Mit dem Grand Canyon habe ich (Barbara) seit langem eine persönliche Rechnung offen. Ich mag mich an die Begebenheit anno 1985 zwar nicht selber erinnern, aber die Familienlegende besagt, dass meine Eltern mit mir im Huckepack in den Canyon stiegen, und den Aufstieg wegen zu knapp bemessenem Wasser und Food nur mit äusserster Mühe schafften. Vom Grand Canyon wurde seither immer mit grossem Respekt gesprochen. Die Schlucht ist immerhin 1'400 Meter tief und im Innern des Canyon herrscht ein wanderfeindliches Klima - Temperaturen weit über 40 Grad sind im Sommer keine Seltenheit, selbst wenn es am Ausgangspunkt angenehm frisch ist. So überlegen wir schon eine Weile, wie wir dieses Abenteuer am besten anpacken. Es gibt verschiedene Möglichkeiten, den Grand Canyon zu bezwingen. Die gängige ist eine 2-tägige Wanderung mit Übernachtung am Fluss oder auf halber Strecke hinauf. Die benötigten Campingpermits muss man aber vier Monate im Voraus bestellen. An einem Tag zum Fluss und wieder hinauf ans Rim zu wandern, ist je nach Quelle eine Wahnsinnstour, verboten oder in sechs Stunden machbar. Der Park rät ganz entschieden davon ab und verweist auf die 350 Personen, die jedes Jahr wegen Erschöpfung, Hitzeschlag oder anderen Problemen aus dem Canyon geborgen werden müssten. Es sei auch eine Marathonläuferin im Grand Canyon gestorben, (wie wir aber später herausfinden, wegen geradezu fahrlässiger Vorbereitung und fehlender Ausrüstung). Nach eingehenden Recherchen entscheiden wir, der "Grand Canyon Marathon" müsse machbar sein. Auf erneutes Anraten meiner Eltern kaufen wir tüchtig ein und packen unsere Rucksäcke.
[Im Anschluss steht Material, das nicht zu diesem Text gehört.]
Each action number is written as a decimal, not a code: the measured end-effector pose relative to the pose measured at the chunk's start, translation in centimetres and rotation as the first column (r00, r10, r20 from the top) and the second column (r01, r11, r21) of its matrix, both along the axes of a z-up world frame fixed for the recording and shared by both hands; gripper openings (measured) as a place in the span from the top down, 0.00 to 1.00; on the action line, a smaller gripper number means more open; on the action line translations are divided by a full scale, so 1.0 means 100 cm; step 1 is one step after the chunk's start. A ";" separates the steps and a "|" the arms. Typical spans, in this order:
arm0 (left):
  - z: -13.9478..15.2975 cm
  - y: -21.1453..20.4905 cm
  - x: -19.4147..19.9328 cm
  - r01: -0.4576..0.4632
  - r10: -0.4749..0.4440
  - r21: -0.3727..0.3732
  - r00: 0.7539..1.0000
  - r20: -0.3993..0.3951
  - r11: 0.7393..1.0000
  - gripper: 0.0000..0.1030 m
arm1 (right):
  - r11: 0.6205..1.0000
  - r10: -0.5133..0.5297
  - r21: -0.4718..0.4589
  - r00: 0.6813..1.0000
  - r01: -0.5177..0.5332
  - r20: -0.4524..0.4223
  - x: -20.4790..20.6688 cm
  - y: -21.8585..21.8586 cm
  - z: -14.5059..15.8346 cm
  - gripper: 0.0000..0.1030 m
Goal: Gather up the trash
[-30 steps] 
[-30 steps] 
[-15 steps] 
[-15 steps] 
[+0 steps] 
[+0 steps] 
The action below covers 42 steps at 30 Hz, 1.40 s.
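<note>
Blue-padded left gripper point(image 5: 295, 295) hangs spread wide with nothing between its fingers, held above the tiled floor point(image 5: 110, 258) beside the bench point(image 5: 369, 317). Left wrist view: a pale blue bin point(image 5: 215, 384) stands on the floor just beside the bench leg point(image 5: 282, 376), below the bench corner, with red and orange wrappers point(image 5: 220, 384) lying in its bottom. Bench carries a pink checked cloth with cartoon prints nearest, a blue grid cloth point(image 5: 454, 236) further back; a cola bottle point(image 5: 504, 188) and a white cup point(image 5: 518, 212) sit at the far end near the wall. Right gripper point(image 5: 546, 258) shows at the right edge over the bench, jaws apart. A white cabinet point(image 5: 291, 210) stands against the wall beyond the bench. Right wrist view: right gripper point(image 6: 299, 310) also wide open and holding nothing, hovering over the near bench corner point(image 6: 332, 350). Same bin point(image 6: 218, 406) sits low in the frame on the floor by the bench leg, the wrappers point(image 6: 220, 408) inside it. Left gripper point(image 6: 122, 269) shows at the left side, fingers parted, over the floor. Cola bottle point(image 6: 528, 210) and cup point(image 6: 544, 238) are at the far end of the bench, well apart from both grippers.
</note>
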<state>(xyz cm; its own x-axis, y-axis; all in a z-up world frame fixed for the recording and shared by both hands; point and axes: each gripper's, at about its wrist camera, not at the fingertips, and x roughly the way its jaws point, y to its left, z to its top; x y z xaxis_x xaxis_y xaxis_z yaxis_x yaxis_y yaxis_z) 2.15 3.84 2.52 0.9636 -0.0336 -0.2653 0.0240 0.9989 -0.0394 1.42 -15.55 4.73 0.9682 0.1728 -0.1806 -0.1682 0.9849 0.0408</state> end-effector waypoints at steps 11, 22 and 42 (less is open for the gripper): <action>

Ausser der Verpflegung, die wahrscheinlich für eine halbe Woche gereicht hätte, nehmen wir einen Schlafsack, eine Blache und warme Kleider mit, um notfalls eine Nacht unterwegs zu überleben. Der Wetterbericht ist gut, es sollte nicht allzu heiss werden. Wir stehen um 4 Uhr auf, um den ersten Shuttle zum Ausgangspunkt zu erwischen. Bei Sonnenaufgang stehen wir am Rim - es kann losgehen!
Von der allerseits befürchteten Grand Canyon Hitze merken wir vorderhand nichts. Es ist 3 Grad, wir frieren und machen uns schleunigst auf den steilen South Kaibab Trail in die Tiefe.
Das Panorama ist grandios und langsam füllt die Sonne den Canyon mit Licht.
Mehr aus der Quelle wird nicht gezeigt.